On September 17, 2014, the House Energy and Commerce Committee's Subcommittee on Commerce, Manufacturing, and Trade ("Subcommittee") held a hearing entitled "Cross Border Data Flows: Could Foreign Protectionism Hurt U.S. Jobs." Subcommittee members and witnesses discussed the benefits of international cross border data flows for a variety of industries, as well as the risks of limiting such data flows. The participants also discussed several related topics, including the E.U.-U.S. Safe Harbor Framework negotiations and their relation to crossborder data flows and potential protectionist policies.

The panel generally agreed that cross-border data flows are a vital piece of the U.S. economy and that a restriction on that flow would represent a significant non-tariff trade barrier. It was stated that approximately 40 million American jobs are supported by industries that rely on intellectual property and data flows, and that those industries represent 60% of U.S. exports. Chairman Lee Terry (R-NE) suggested that a Congressional Resolution to the U.S. Trade Representative or Department of Commerce may be helpful in voicing the seriousness with which the U.S. takes the issue.

When discussing the cause of the recent proposals in some countries to limit data flows to the U.S., the panel noted recent revelations about government surveillance and retail consumer data breaches as two motivating factors. It was suggested that Congress should reassess the Foreign Intelligence Surveillance Act to address surveillance concerns, and that the U.S. should review its current framework of privacy laws for areas of improvement.
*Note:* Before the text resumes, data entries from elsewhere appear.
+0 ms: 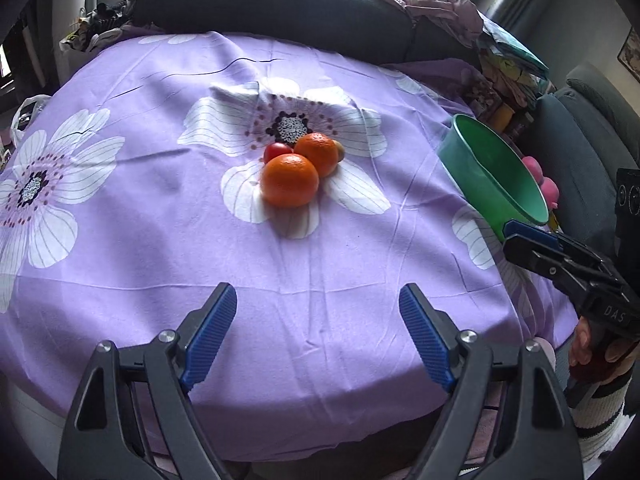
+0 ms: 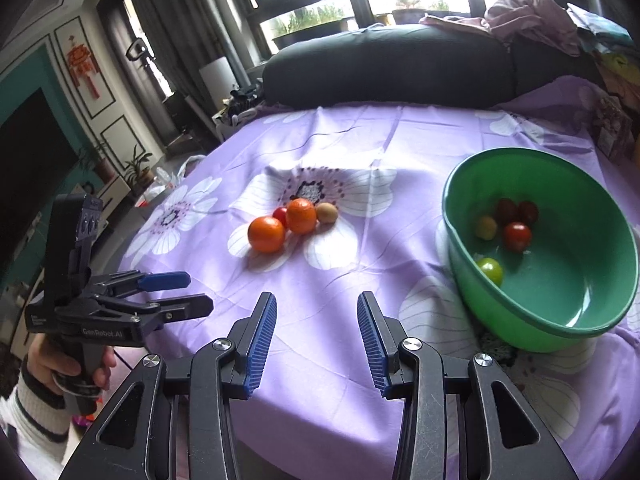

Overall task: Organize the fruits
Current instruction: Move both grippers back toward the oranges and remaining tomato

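The left gripper (image 1: 316,320) stood with its jaws spread wide and nothing between them, aimed down at the purple flowered cloth (image 1: 160,240) short of the fruit. The right gripper (image 2: 316,336) was also parted, more narrowly, and likewise empty; it pointed at the cloth with the green bowl (image 2: 540,320) off to its right.

Taking the green bowl as the mark: left of it, well apart, lay the cluster still to be moved, a near orange (image 2: 266,234), a second orange (image 2: 301,216) touching behind it, a small red tomato (image 2: 281,213) tucked between them, and a brownish kiwi-like fruit (image 2: 327,213) on the side nearest the bowl. Inside the bowl sat several small fruits, red, yellowish and green.

The step in hand looked like a reach for the near orange. Done well, the left jaws would come in from the open front, straddle the orange at its widest line, and close gently so the neighbours were not nudged into rolling. The narrower right jaws suited the kiwi-like fruit.
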`<action>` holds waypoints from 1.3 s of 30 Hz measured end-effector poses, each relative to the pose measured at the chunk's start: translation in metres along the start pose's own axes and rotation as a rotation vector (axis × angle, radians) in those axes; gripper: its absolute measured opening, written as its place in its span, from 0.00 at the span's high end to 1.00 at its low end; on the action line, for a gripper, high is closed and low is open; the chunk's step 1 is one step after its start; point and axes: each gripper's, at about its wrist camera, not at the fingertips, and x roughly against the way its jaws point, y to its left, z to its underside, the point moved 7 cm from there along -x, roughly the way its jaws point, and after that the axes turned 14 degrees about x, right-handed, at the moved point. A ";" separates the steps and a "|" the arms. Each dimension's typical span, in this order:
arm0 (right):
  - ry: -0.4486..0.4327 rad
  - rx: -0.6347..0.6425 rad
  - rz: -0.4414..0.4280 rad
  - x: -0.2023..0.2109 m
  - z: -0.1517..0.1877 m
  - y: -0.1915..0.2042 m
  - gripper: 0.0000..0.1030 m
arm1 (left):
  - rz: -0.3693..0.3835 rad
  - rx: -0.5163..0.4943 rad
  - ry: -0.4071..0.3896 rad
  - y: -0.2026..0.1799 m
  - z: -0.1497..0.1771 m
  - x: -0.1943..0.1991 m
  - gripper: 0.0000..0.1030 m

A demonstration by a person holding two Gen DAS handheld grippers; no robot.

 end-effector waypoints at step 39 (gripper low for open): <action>0.127 -0.059 0.021 -0.106 -0.053 -0.033 0.59 | -0.044 -0.101 -0.018 0.022 -0.122 -0.049 0.26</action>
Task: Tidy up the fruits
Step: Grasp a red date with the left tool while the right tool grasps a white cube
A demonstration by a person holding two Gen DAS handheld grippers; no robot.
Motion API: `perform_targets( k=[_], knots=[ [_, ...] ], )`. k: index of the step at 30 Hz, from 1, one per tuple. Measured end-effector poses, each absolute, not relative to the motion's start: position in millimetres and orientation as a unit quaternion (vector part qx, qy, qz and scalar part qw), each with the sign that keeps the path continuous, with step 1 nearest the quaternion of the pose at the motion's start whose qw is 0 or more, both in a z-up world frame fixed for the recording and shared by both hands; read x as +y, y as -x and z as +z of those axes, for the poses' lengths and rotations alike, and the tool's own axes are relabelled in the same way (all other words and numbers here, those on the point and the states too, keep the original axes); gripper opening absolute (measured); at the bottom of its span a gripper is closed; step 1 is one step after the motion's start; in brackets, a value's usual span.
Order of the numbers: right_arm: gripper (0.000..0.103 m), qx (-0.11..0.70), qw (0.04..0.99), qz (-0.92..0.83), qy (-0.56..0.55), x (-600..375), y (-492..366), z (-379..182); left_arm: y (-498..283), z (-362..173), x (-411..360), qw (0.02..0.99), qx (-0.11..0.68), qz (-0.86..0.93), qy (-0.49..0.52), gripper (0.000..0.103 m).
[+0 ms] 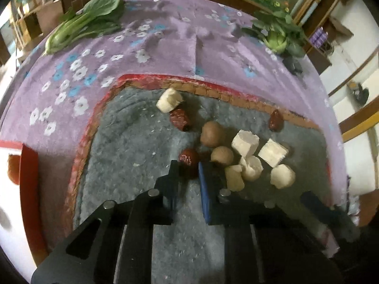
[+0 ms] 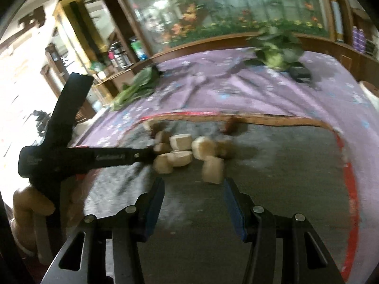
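In the left wrist view my left gripper (image 1: 188,165) is shut on a dark red date (image 1: 188,159) low over a grey mat (image 1: 132,156). Just beyond lie two brown round fruits (image 1: 211,134), several white banana chunks (image 1: 245,141) and two more red dates (image 1: 180,119). In the right wrist view my right gripper (image 2: 194,184) is open and empty, a little short of the pile of banana chunks (image 2: 181,142). The left gripper's body (image 2: 78,158) reaches into that pile from the left.
The mat lies on a purple flowered cloth (image 1: 151,47). A bok choy (image 1: 87,21) lies at the far left and a leafy green vegetable (image 1: 276,36) at the far right. A red-rimmed tray (image 1: 27,165) stands at the left edge.
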State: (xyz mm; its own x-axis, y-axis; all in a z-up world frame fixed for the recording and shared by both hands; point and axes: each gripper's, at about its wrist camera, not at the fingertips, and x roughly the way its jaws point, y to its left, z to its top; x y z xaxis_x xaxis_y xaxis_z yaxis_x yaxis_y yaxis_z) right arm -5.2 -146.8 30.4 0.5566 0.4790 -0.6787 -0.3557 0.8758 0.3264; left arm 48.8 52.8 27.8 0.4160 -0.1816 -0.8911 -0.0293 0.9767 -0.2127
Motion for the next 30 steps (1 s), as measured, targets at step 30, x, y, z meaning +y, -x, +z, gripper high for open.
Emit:
perform_targets(
  k=[30],
  knots=[
    [0.019,0.416,0.872,0.254,-0.044,-80.5,-7.0,26.0,13.8,51.5,86.7,0.871,0.488,0.001,0.054,0.016]
  ],
)
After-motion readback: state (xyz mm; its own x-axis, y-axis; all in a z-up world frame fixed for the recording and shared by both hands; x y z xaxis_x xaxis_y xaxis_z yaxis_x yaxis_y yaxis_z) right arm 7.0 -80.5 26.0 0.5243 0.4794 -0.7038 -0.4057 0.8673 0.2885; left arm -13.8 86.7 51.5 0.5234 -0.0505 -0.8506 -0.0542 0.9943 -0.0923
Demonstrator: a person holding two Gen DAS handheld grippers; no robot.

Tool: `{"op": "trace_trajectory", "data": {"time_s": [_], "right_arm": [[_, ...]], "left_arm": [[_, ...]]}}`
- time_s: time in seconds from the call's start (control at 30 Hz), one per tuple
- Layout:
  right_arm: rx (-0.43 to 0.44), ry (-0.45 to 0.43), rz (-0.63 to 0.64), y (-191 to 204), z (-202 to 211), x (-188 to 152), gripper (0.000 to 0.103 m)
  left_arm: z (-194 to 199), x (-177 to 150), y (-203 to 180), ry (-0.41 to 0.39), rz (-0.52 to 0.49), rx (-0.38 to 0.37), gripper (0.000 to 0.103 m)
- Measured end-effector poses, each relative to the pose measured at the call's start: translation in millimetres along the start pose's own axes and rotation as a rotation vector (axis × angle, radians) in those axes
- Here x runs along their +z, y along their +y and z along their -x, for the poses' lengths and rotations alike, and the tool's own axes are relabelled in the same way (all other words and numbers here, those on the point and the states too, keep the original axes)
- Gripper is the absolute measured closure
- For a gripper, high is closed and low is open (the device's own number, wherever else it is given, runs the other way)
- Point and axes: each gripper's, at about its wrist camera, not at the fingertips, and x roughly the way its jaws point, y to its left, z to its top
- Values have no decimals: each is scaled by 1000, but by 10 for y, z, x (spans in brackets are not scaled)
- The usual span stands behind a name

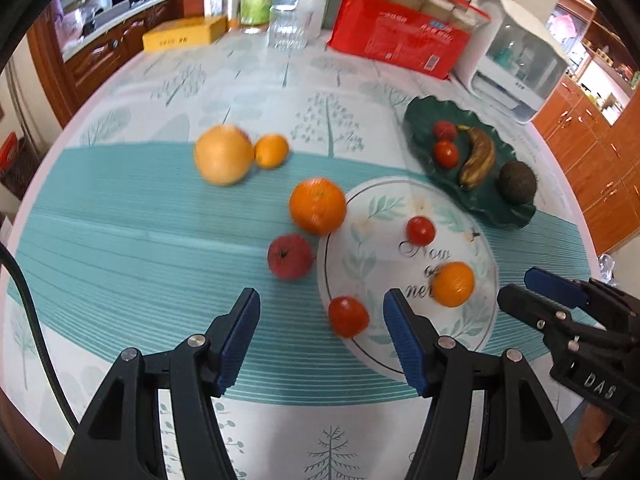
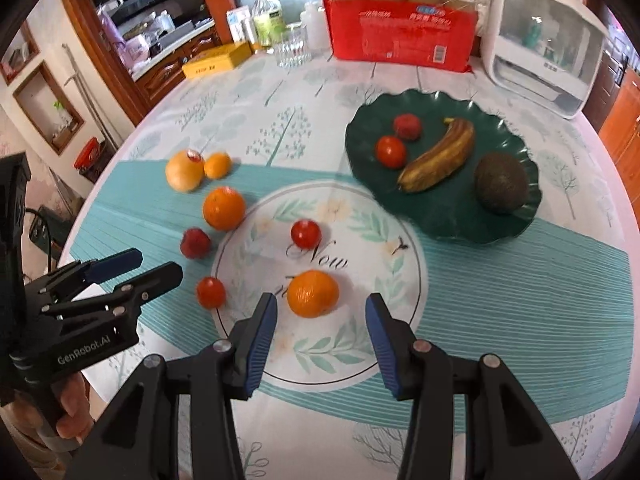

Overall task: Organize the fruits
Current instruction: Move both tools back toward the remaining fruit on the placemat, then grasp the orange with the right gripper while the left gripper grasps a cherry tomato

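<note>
**Step in hand.** Both grippers were angled down over the loose fruit, nothing yet taken. The left gripper (image 1: 320,334) had its fingers parted about halfway and empty, with a red tomato (image 1: 348,317) lying just beyond the gap, toward the right finger. The right gripper (image 2: 321,322) had its fingers parted somewhat less, also empty, framing a small orange (image 2: 313,293) that rested on the printed circle of the tabletop (image 2: 520,300).

**Handling note.** Judged best: centre each round fruit squarely between the fingers before closing, close gently on the tomato, which would likely bruise or squirt sideways, and lift straight up so neighbours are not nudged into rolling. The two grippers sat near each other; staggering the lifts would avoid a knock.

**Destination (presumed).** Green scalloped plate (image 2: 440,104), far right.

**Count, on plate.**
- Banana (image 2: 438,156), browned: one
- Dark round fruit, avocado-like (image 2: 501,182): one
- Tomato: one
- Rough red fruit, kind unclear: one

**Count, loose on tabletop.**
- Tomatoes: two (one near left, one mid-circle)
- Oranges: three (one near, one larger at left, one small at far left)
- Pale yellow grapefruit-like fruit (image 2: 185,171): one, touching the small far orange
- Dull red apple-like fruit (image 2: 195,243): one
</note>
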Motion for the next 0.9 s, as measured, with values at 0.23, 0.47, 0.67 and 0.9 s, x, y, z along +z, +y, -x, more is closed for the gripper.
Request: {"op": "trace_trajectory", "data": {"time_s": [0.23,0.47,0.67,0.9], "right_arm": [[25,38,17,9,-231,-29,57],[40,61,37,3,-395,14,57],[55,86,50,0,-521,24,57],[66,97,58,-8,-611,44,57]], "left_arm": [[-228,-69,50,45,55,-5,40],[-377,-79,-14,74,67,-12,44],[-477,-77,-56,94,73,-22,55],[-528,-65,-72,98,83,-40,71]]}}
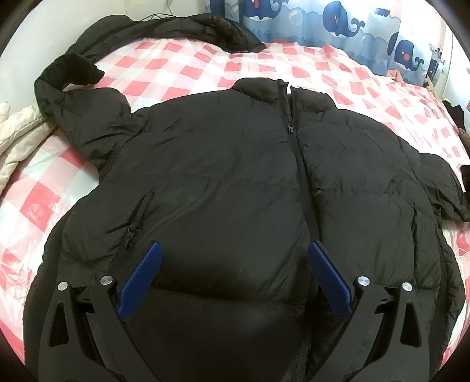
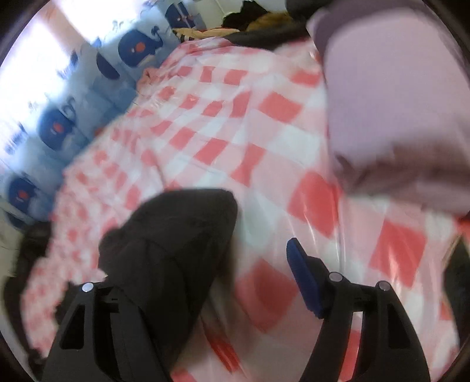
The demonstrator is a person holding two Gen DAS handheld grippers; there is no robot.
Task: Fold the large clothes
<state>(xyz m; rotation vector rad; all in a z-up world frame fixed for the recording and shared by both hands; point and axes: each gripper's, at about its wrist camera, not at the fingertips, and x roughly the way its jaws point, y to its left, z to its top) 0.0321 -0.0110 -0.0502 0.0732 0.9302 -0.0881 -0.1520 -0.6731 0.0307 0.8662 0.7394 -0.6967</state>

Additionally, Ranking Member Jan Schakowsky (DIL) voiced support for the USA FREEDOM Act, H.R. 3361, and the Data Accountability and Trust Act, H.R. 4400, as two pieces of legislation that could address some of those concerns.

Senate Judiciary Committee Hearing on Net Neutrality

On Wednesday, September 17, 2014 the Senate Committee on the Judiciary held a hearing entitled "Why Net Neutrality Matters: Protecting Consumers and Competition through Meaningful Open Internet Rules." Committee Chairman Senator Patrick Leahy (D-VT) presided over the hearing, which followed the conclusion of the Federal Communications Commission's ("FCC") comment period concerning proposed net neutrality rules.

The newly proposed rules seek to replace rules that were struck down by the D.C. Circuit Court of Appeals in January 2014. The new proposal continues to rely on existing FCC authority and would not reclassify internet service providers as common carriers under Title II of the Communications Act. The proposed rules generated a record number of comments, with more than 3.7 million filings submitted to the FCC. The large amount of interest was on display at the hearing.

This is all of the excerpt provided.